As to the “Women feel denigrated” attitude…my wife (A Woman…believe me…I know) ALWAYS takes the road of being as skimpily clad as she can. These armors just perked her interests even more (but, note, if the women have full armor in a game, does not believe that is a sin, and can dress herself the way she feels comfortable…even if it means more cloth on her pixelled skin).
Cheers
I really want to know who it is that complains…I mean the TYPE of person.
Well, first I’d want to define “complains,” since some people were of the view that even voicing a concern about the portrayal of women or the possible inequity therein was “complaining” about skimpy armors altogether, and I didn’t come to the same conclusion about those comments. (Certainly some were complaining, but that wasn’t the bulk of the comments about the armors.) But if I had to guess, I’d say the type of person is the type who doesn’t feel the way your wife does about dressing as skimpily as possible :). Not all of us women (or, if I may be so presumptuous, men) agree on these things!
I do want to raise the point (touched on in the GM article), though, that people can sometimes be complicit in behavior that does not benefit them. That is not necessarily the case here, but it is a phenomenon that exists, and I don’t think it’s a waste of time to consider the possibility.
If you could imagine for a moment being someone who doesn’t feel the way your wife does, and coming across those PvP armor images, and not knowing that there is in fact an assortment of armors to wear in GW2, could you then also imagine that you might feel concerned, given a gaming history that often does NOT provide an assortment of armors to wear?
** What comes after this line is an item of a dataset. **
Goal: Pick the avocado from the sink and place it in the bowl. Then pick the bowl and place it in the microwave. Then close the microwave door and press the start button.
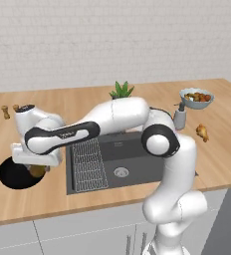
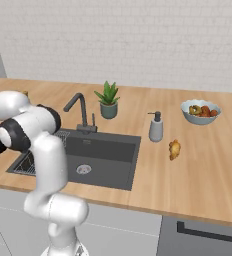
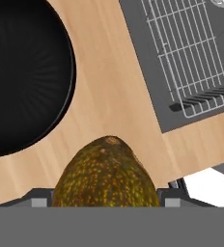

I thought the article by Littleboat was extremely well written and expressed his view on the topic with eloquence.
My own views (expressed in a comment on GWInsider) are not nearly as eloquent I’m afraid…
http://www.guildwarsinsider.com/debate-female-armor/#comment-932
Hopefully, folks forgive my feeble attempts at tongueNcheek humor… however, I stand by the two points I made there;
– men need more armor than women because they are not nearly as tough and resilient as women,
– and this subject constitutes one of the three primary “argument starters” that are almost guaranteed to initiate debate at the very least since very few human beings will be in 100% concordance with one another on those subjects.
The puritanical roots of sexual identity and attitudes towards sexual display in the American culture never fail to make these waters even murkier than they might otherwise be…
Personally, I find it endlessly depressing that the same TV show that warns viewers about a 2 second “flash of skin” also seems to have no problem with prolonged, truly graphic, displays of decapitation, or gunplay, or any of a number of other examples of gratuitous violence.
The supression of sexuality in the American culture lies directly at the heart of what causes inappropriate and/or unhealthy displays to be prevalent in our cultural media. Nothing which is supressed within the human psyche lies hidden forever, and rarely does it emerge unscathed, natural and wholesome.
I like skimpy armor, and I like unskimpy armor… and most of all, I like having the option to choose between both *at any time*.
Which is what Guild Wars delivers on bigtime.
Oh, and I like the armor to be aesthetically pleasing, or failing that, ludicrously charming. Skimpiness or lack thereof is a separate variable.
If you can ONLY be bikini warrior girl or demure covered up nun, the appeal of either flops onto the floor and dies.